START THE DATA
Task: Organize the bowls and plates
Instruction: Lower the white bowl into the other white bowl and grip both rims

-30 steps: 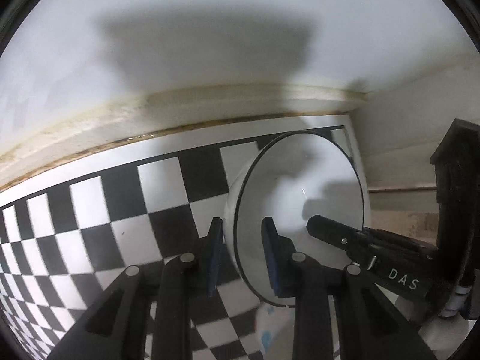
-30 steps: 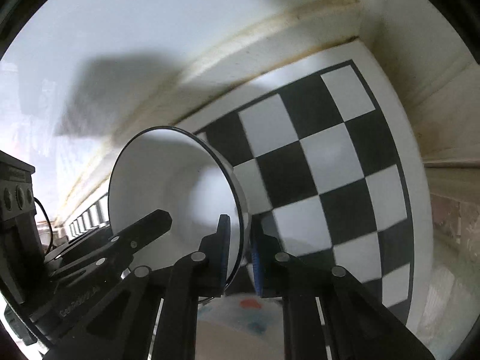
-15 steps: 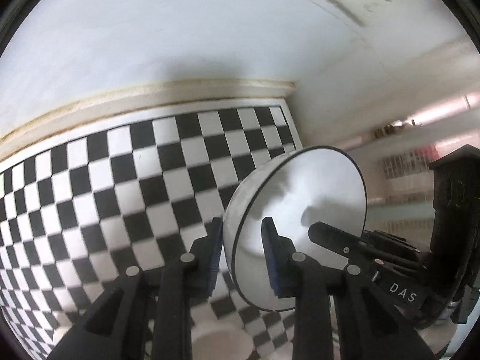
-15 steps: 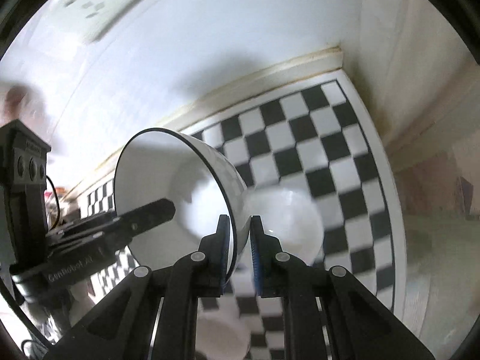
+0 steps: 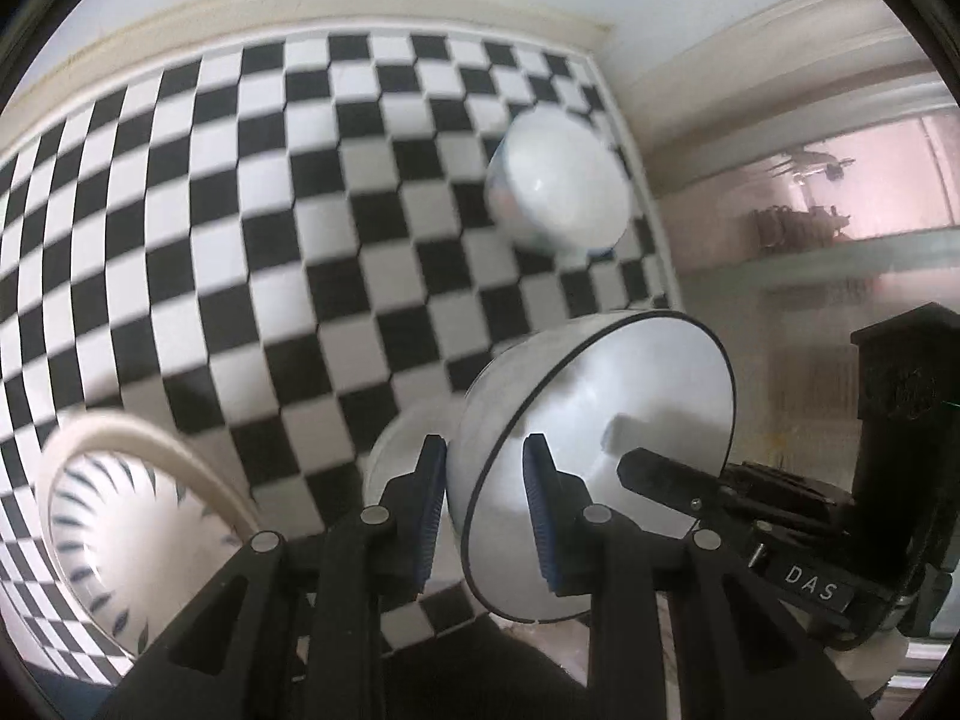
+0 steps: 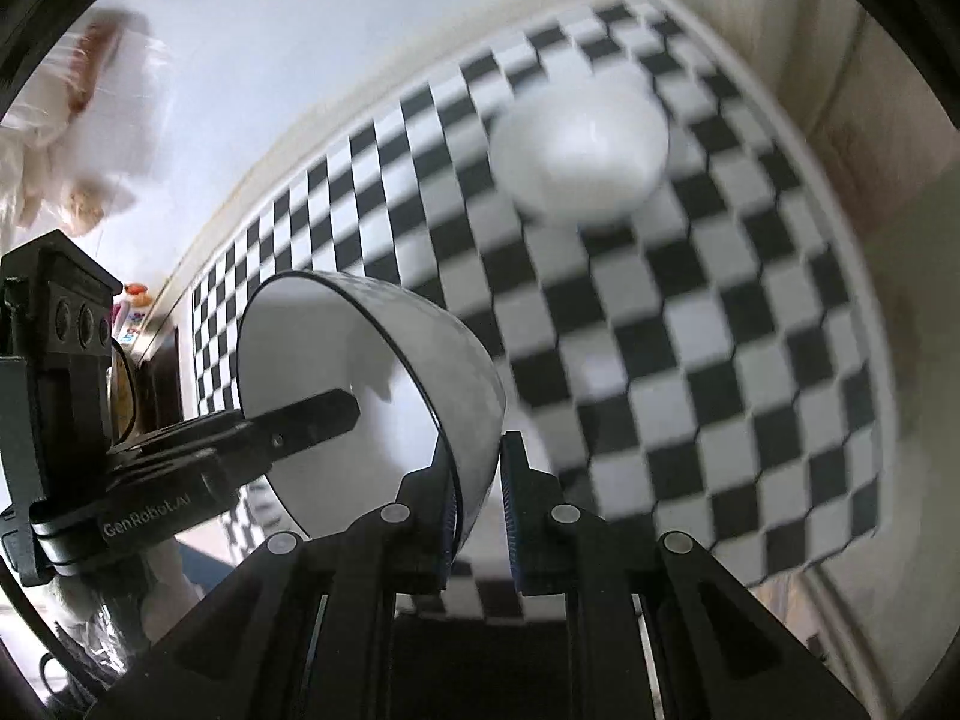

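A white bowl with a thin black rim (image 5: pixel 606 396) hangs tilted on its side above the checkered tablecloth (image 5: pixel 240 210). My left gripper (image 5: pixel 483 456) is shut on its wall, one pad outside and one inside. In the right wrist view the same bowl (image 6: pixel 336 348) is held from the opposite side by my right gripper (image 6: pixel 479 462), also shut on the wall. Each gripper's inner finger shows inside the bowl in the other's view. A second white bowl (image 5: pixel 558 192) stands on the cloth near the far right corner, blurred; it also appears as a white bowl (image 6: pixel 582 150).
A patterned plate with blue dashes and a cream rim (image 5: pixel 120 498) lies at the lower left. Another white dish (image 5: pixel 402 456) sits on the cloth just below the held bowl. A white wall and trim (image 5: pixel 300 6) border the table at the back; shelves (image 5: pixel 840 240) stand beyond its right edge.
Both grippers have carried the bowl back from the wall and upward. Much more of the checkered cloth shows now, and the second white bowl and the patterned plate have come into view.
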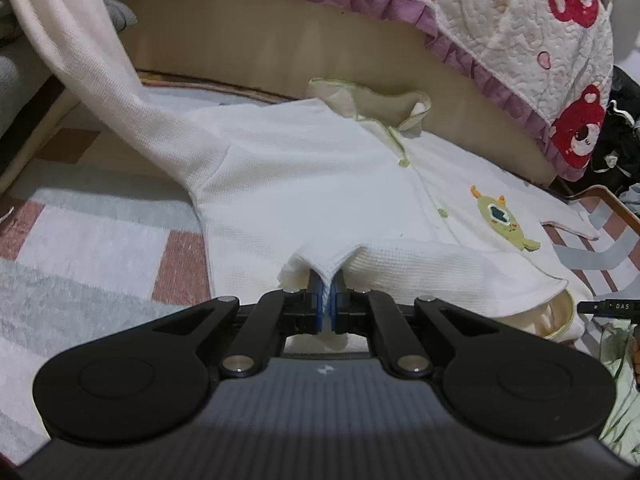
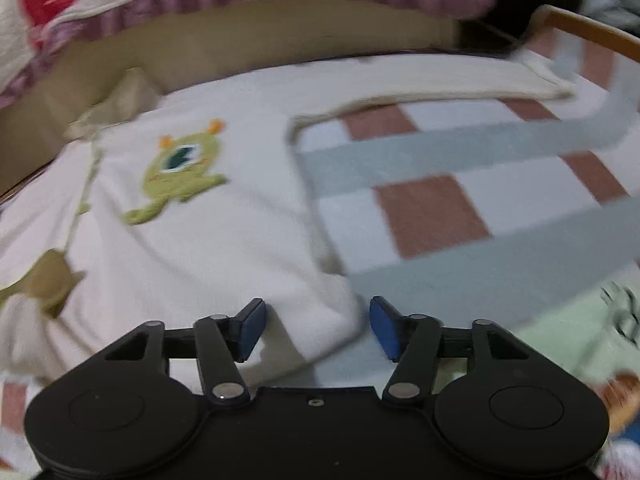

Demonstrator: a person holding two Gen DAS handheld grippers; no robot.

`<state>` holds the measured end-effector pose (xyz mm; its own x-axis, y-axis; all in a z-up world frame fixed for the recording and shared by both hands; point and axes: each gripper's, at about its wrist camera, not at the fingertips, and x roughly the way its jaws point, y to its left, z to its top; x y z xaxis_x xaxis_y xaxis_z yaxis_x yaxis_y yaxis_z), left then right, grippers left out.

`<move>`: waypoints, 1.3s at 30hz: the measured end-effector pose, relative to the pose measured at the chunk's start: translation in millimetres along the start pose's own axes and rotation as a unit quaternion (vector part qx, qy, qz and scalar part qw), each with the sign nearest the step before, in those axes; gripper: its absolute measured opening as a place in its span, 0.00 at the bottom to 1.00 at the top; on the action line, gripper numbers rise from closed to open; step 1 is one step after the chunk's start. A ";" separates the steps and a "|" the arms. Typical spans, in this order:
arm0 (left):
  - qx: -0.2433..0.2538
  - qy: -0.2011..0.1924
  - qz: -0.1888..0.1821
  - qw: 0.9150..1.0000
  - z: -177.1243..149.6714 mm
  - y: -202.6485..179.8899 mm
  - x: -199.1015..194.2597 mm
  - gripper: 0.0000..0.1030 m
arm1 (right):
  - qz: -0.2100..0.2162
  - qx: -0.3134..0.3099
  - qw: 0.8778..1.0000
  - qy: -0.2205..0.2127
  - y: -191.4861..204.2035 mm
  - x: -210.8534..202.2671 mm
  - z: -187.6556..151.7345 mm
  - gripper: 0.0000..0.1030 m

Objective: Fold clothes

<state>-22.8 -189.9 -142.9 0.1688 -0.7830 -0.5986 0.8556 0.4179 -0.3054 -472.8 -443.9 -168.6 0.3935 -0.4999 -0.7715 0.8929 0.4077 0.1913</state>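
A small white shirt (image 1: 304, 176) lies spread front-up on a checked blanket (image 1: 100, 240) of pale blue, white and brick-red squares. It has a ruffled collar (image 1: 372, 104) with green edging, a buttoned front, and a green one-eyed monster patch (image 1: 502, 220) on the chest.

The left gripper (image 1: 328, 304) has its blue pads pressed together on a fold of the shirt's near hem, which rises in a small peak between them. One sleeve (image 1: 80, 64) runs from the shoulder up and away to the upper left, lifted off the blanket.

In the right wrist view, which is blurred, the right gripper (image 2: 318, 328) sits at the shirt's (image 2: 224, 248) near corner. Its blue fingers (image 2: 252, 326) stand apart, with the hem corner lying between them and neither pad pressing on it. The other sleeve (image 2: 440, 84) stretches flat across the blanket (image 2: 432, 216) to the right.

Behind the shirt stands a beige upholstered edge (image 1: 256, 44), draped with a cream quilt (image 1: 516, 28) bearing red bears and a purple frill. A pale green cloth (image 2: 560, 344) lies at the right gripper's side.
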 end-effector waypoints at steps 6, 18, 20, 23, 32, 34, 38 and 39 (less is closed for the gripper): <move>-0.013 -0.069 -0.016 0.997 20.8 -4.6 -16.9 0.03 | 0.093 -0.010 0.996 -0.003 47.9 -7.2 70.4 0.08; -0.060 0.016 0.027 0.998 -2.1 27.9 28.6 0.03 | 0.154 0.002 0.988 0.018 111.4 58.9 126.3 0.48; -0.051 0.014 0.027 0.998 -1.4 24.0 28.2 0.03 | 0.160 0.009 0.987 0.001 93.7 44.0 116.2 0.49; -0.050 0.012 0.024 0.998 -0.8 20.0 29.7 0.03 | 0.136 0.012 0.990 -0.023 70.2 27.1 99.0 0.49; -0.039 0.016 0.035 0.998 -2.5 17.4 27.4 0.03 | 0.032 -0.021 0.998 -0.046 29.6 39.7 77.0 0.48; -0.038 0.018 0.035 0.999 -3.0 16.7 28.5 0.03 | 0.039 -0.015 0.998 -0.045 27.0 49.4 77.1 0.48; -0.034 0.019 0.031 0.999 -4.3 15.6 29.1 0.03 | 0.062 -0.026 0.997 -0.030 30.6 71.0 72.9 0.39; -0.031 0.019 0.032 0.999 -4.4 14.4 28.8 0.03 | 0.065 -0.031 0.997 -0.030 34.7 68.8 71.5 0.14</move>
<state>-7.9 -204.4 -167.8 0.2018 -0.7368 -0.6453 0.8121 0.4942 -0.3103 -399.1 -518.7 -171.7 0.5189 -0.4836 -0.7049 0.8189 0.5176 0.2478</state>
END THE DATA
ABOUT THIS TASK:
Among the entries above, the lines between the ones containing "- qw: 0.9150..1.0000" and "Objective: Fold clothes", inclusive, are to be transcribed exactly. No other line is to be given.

TASK RESULT:
  - qw: 0.9150..1.0000
  - z: -177.1243..149.6714 mm
  - y: -202.6485..179.8899 mm
  - x: -199.1015..194.2597 mm
  - gripper: 0.0000..0.1030 m
arm1 (right):
  - qz: -0.2100..0.2162
  - qx: -0.3134..0.3099
  - qw: 0.8778..1.0000
  - qy: -0.2205..0.2127
  - y: -191.4861..204.2035 mm
  - x: -210.8534..202.2671 mm
  - z: -187.6556..151.7345 mm
  - gripper: 0.0000..0.1030 m

Objective: Fold clothes

No more output will be produced for this exercise.